- **ASSIGNMENT**
A faithful, word-for-word copy of the data below is required, without pictures.
────────────────
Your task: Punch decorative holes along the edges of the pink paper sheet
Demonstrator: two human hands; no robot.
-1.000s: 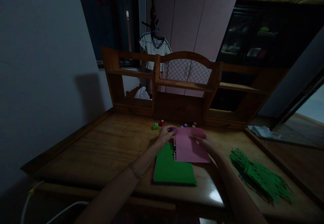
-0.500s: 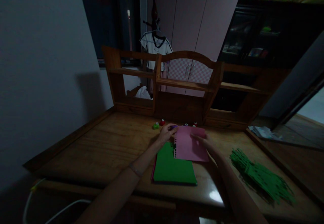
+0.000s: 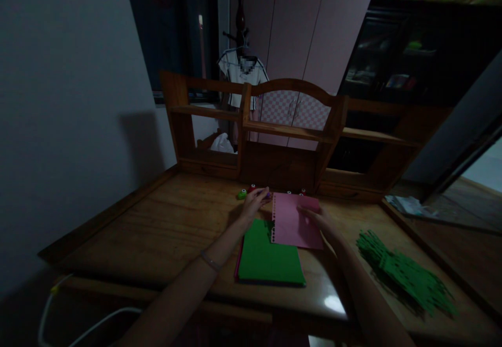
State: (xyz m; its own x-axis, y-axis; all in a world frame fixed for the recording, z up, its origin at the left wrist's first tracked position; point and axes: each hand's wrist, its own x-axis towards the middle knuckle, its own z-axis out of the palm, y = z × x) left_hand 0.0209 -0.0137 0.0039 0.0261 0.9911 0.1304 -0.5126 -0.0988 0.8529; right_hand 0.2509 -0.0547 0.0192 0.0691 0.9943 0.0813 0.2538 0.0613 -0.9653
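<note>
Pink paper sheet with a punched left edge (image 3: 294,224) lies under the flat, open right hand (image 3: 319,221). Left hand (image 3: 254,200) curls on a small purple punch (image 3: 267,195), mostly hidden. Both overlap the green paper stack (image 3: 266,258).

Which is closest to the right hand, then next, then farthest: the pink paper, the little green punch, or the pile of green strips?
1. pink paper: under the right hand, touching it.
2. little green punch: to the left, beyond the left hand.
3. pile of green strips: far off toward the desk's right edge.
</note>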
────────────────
- **ANSWER TO THE PROBLEM**
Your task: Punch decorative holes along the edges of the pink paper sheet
Demonstrator: two human hands; no robot.
-1.000s: 
-0.500s: 
+0.000s: 
State: (xyz m; its own x-axis, y-axis; all in a world frame fixed for the recording, z up, its origin at the left wrist's first tracked position; point and axes: each hand's wrist, its own x-axis towards the middle knuckle, its own z-axis out of the palm, y = z × x) left_hand 0.0209 -0.0137 0.0039 0.0261 0.9911 0.1304 -0.5126 -0.0988 0.8529; right_hand 0.2509 -0.0547 0.0192 0.0691 0.9943 0.0813 0.2538 0.0613 -0.9653
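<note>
Pink paper sheet with a punched left edge (image 3: 294,224) lies under the flat, open right hand (image 3: 319,221). Left hand (image 3: 254,200) curls on a small purple punch (image 3: 267,195), mostly hidden. Both overlap the green paper stack (image 3: 266,258).

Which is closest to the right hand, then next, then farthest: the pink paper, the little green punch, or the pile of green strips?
1. pink paper: under the right hand, touching it.
2. little green punch: to the left, beyond the left hand.
3. pile of green strips: far off toward the desk's right edge.
</note>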

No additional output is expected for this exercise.